Original can be found here.

It is this transition from having a strong professional social identity that has become toxic conformity within the ranks. Using the concept of toxic conformity in a business sense, think of the likes of Wells Fargo, telecom monopolies, and pretty much anything with aggressive stances on sales and profit margins in general. Speaking of telecom monopolies, Ryan Reynolds just released this great commercial for Mint the other day and can be found here. Really worth a watch, it makes for a good laugh.

When not properly applied or applied with malicious intent, individuals ascribing to a strong social identity will see anyone outside of their group as having a lower standing than members inside the group. “The Blue Wall of Silence”, is an example of it operating at a more extreme level. I have been stonewalled by internal affairs with a complaint on a patrol officer abusing authority which led to a yelling match with the traffic Sergeant and that is with me also having authority but not local jurisdiction and knowing my way around bureaucratic firewalls. I digress, however, as that is a topic for another article where I will apply this concept to the deep and very hostile political divides in the United States.

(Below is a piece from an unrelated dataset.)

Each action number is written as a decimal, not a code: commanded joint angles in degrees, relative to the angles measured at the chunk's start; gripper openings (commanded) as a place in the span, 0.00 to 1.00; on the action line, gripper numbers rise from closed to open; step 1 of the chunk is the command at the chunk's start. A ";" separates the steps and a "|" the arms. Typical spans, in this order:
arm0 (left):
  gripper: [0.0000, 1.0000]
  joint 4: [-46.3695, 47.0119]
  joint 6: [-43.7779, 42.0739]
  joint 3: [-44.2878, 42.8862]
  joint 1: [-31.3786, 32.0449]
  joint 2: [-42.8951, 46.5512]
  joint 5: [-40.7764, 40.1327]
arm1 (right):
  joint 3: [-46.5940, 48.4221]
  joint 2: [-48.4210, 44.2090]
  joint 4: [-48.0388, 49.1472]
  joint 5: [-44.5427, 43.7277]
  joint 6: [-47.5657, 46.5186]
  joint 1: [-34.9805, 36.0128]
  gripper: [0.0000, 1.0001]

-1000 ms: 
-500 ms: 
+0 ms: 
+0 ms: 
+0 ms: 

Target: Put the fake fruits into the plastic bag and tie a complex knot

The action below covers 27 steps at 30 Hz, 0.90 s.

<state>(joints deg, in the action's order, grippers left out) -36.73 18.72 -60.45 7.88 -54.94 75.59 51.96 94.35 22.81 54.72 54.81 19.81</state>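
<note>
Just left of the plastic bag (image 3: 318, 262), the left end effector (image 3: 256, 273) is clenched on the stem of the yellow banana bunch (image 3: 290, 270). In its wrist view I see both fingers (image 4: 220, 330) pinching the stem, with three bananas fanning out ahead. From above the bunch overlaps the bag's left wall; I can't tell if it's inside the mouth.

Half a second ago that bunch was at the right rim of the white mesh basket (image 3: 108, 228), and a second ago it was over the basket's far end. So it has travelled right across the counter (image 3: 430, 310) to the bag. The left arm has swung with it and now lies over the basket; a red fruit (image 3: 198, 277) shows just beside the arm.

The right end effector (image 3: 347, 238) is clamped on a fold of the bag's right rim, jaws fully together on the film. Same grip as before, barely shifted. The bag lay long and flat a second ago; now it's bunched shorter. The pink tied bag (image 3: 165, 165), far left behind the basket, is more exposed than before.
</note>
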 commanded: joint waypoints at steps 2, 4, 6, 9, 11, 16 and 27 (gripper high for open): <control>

What the previous examples are for, are not to bash the emergency services, I have already thrashed leadership during previous engagements, but to draw some current examples into how social identity can be a negative or positive outcome. Diversity initiatives often fail because of organizational identity. I argue that it has less to do about ethnicity, gender, or faith (although those can definitely be factors) and more about an individual coming in and being seen as an outgroup member. Think of the “new guy”, “pro-bee”, or “rookie” terms that get thrown around. Bringing in a diverse element typically means that the diverse individual either must assimilate to be part of the organizational group or be excluded. This is not a good or bad thing, this is deeply rooted in human nature and should be expected. With the effects of social identity understood and expected means it can be compensated for and mitigated.

Generally, if your organization has to have diversity training (mandated and regulated training notwithstanding), then arguably, leadership has already failed in this respect. The definition of the social group should be expanded if this is the case and that will take time as people have to become accustomed to having their concept of their in-group containing individuals from different ethnic, cultural, gender, nationality, etc. as part of the group using the organizational identity as the parent identity for operations within the organization. Because there is such a focus with most diversity training on these more core level delineations, the point is missed. The definition and concept of the organizational group should be expanded to include other individuals rather than the group must accept individuals who would normally be excluded but retaining the existing group concept. A great example of this is the “observer effect” described by astronauts. Upon seeing the whole of the Earth in person, an individual’s concept of the social group expands greatly because, for the first time, the entire planet is seen as a single group.

While it may sound like I am splitting hairs and how I describe diversity inclusion is a matter of semantics; it is not. At a conceptual level, it is quite different. Instead of “training” a closed group to accept a different individual (10 to 1 odds they truly won't), focus on expanding the group's concept of what the “group” is, and diversity will be far easier to introduce and maintain. Lastly, do not, I repeat do not fall into the trap of using social identity methods to build morale in an environment of poor leadership. While it may work for some time, it will eventually reach a point of systemic failure due to either siloing of information/resources or viewing everyone outside of the group as inferior compared to the in-group and allowing for the blame of internal problems to be assigned to out-groups instead of addressing the actual root causes. There are better ways with better long-term outcomes.

As always, thank you for your time and attention my friends.